_TASK DESCRIPTION_. From the listing below, reproduce word for word the part that opens with the line containing "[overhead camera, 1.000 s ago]" and closes with the line containing "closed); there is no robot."; reproduce nothing else.
========
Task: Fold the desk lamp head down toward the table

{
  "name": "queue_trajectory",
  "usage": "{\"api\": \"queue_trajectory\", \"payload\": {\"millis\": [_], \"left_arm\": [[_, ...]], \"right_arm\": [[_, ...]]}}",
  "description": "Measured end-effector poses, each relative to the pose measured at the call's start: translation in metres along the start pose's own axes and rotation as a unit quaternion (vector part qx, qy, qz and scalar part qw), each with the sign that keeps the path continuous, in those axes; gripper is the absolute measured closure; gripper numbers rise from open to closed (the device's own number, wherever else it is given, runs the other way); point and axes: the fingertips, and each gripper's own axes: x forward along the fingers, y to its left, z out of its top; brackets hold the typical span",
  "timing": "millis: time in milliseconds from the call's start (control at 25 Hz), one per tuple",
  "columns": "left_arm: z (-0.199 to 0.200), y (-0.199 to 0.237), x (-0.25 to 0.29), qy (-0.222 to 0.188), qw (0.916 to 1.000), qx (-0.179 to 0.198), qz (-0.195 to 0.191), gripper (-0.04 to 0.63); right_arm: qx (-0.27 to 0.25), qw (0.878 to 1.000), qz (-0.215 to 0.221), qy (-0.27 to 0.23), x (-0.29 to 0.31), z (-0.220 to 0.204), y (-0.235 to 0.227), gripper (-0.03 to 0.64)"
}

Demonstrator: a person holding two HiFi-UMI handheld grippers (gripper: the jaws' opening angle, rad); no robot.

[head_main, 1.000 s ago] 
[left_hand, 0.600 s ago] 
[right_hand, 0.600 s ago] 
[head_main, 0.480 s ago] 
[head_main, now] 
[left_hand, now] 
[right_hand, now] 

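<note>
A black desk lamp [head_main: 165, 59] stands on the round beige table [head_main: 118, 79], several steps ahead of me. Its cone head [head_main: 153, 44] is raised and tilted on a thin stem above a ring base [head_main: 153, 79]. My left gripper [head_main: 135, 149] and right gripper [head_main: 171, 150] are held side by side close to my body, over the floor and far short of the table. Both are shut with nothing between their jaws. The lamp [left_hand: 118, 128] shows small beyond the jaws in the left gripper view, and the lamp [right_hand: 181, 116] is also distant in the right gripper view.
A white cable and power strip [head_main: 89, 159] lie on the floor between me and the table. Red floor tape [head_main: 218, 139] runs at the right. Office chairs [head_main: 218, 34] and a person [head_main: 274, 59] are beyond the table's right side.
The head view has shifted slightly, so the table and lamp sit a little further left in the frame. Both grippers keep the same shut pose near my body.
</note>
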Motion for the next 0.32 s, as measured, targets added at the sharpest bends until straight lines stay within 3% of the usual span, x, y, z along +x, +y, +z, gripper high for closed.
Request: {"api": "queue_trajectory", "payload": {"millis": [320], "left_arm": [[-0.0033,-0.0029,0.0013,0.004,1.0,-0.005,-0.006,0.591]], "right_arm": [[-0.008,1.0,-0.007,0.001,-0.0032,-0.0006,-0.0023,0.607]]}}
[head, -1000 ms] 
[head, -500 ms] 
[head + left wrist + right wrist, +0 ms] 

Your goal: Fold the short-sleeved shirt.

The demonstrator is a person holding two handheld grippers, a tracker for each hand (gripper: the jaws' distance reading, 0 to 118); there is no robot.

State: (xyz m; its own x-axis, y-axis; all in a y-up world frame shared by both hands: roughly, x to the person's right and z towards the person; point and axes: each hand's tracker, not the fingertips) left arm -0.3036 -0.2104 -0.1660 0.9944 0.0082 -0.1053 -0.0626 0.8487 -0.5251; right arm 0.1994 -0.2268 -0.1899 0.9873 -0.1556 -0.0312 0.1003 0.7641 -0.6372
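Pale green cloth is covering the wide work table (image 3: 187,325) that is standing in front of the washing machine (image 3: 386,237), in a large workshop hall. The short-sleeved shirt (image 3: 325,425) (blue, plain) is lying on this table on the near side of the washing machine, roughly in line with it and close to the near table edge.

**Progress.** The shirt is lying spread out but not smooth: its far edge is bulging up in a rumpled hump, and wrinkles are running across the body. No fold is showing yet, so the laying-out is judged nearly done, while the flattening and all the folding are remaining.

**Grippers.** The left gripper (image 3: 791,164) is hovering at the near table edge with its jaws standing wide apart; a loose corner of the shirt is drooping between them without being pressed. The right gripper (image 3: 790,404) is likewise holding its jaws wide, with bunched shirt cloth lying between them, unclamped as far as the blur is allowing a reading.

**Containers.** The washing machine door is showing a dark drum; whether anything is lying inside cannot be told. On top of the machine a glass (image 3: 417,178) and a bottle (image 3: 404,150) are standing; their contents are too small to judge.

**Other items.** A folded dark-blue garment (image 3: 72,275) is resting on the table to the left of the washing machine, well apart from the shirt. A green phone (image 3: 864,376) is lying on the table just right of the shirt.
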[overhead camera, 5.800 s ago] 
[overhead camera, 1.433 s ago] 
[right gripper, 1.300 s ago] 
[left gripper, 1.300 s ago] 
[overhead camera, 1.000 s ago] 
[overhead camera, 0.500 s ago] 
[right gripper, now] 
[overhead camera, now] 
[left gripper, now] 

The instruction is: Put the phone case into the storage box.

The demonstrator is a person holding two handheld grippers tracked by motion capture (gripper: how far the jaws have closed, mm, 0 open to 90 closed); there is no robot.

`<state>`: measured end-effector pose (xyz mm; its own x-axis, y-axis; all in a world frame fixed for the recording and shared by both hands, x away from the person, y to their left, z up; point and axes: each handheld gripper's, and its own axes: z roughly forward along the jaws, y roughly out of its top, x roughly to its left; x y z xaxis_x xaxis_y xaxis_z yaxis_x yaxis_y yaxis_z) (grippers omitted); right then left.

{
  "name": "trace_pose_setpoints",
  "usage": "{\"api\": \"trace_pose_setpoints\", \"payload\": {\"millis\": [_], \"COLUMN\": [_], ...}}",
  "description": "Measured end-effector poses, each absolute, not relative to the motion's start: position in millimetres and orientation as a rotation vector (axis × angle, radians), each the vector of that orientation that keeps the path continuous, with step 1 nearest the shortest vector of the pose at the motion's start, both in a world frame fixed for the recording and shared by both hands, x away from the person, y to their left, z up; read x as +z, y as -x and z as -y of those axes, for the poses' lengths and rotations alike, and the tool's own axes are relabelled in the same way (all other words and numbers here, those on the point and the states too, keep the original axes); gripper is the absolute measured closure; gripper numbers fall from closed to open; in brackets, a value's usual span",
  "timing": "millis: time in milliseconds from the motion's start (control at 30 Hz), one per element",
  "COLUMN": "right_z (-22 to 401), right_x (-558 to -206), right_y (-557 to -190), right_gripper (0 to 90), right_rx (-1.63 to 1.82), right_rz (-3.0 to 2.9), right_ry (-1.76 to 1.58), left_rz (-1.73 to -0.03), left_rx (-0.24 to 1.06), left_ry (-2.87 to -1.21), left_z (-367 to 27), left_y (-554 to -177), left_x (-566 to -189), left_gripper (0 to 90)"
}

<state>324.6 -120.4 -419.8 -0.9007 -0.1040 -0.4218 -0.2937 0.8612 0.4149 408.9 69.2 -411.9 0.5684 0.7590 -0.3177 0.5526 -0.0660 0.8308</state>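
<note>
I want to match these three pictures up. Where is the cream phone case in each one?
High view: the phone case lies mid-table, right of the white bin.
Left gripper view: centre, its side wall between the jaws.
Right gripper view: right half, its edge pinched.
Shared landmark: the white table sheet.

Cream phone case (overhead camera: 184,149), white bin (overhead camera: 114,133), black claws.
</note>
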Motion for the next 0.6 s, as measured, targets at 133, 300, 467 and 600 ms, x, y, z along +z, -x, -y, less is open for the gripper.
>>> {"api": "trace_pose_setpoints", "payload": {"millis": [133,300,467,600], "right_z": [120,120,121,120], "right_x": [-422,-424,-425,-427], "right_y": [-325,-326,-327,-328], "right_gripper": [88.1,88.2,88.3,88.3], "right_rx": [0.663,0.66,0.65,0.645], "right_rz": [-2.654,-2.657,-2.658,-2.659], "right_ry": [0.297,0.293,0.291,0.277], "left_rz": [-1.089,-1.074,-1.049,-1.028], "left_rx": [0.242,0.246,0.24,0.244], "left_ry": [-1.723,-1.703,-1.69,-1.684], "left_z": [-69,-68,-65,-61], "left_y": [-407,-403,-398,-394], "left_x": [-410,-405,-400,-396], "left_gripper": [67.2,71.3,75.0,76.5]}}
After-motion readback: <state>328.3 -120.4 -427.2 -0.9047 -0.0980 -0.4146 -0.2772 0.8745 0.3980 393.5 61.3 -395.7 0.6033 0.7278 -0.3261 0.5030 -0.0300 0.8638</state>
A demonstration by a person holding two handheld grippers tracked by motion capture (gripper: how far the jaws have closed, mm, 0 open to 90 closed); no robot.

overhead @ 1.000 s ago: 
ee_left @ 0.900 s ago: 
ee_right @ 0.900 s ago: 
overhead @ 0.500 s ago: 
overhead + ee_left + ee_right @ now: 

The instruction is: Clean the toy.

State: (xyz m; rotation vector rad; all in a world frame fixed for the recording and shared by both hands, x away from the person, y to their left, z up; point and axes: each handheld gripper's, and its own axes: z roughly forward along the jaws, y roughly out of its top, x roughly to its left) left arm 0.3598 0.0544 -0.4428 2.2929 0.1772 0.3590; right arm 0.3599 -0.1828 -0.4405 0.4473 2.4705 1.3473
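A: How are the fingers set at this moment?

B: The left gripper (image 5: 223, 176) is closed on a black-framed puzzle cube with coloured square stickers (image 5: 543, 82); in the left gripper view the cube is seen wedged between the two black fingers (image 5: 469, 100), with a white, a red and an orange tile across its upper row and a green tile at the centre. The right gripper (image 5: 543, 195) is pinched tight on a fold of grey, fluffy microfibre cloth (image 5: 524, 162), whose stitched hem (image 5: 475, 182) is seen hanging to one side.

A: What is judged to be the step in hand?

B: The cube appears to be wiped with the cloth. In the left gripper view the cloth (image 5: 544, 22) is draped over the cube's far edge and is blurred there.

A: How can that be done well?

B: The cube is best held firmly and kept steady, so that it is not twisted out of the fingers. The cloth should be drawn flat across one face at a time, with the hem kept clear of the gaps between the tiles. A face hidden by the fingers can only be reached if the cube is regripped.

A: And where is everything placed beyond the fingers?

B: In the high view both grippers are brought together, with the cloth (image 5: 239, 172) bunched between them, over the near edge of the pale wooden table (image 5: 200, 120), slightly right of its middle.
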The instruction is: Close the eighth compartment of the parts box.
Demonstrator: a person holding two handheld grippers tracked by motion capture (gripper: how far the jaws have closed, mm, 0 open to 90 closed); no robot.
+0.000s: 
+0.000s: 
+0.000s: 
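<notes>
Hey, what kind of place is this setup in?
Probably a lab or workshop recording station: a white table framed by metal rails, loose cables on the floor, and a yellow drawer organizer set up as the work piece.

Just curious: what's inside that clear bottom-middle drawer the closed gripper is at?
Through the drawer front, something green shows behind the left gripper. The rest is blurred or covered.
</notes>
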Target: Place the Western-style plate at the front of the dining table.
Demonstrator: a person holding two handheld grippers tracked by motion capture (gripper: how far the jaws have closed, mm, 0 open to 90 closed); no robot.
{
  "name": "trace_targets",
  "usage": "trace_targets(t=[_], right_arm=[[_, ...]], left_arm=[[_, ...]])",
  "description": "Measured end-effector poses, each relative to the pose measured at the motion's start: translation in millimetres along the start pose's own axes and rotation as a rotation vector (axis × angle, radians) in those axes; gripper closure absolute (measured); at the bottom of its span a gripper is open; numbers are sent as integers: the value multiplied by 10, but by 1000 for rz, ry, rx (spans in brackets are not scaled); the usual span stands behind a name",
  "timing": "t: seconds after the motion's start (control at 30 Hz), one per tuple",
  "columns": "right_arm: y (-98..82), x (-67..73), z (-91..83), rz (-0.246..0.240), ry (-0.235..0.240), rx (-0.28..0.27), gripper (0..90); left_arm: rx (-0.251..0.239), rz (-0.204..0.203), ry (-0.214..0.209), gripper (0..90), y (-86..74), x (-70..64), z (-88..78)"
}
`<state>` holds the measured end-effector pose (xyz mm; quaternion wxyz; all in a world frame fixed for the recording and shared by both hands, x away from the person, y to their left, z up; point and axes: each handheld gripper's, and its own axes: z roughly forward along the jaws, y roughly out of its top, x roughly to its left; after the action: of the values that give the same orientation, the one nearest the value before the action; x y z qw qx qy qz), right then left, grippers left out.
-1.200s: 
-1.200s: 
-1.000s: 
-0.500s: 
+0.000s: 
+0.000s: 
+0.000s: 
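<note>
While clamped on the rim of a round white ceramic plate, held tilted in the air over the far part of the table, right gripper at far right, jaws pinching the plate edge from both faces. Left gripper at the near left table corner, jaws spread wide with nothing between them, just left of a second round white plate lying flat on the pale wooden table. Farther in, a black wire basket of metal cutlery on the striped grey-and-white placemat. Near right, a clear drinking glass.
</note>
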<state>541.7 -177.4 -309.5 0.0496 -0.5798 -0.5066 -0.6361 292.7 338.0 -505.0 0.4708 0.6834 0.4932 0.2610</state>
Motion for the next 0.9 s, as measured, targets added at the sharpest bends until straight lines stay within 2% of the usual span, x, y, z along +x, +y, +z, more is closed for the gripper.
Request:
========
_ANSWER SECTION_.
[overhead camera, 1.000 s ago] 
[overhead camera, 0.500 s ago] 
[right gripper, now] 
[overhead camera, now] 
[left gripper, now] 

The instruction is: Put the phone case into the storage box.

The demonstrator is a person holding two handheld grippers tracked by motion capture (gripper: how far the jaws have closed, mm, 0 open to 90 closed); there is no robot.

No more output will be given for this exercise.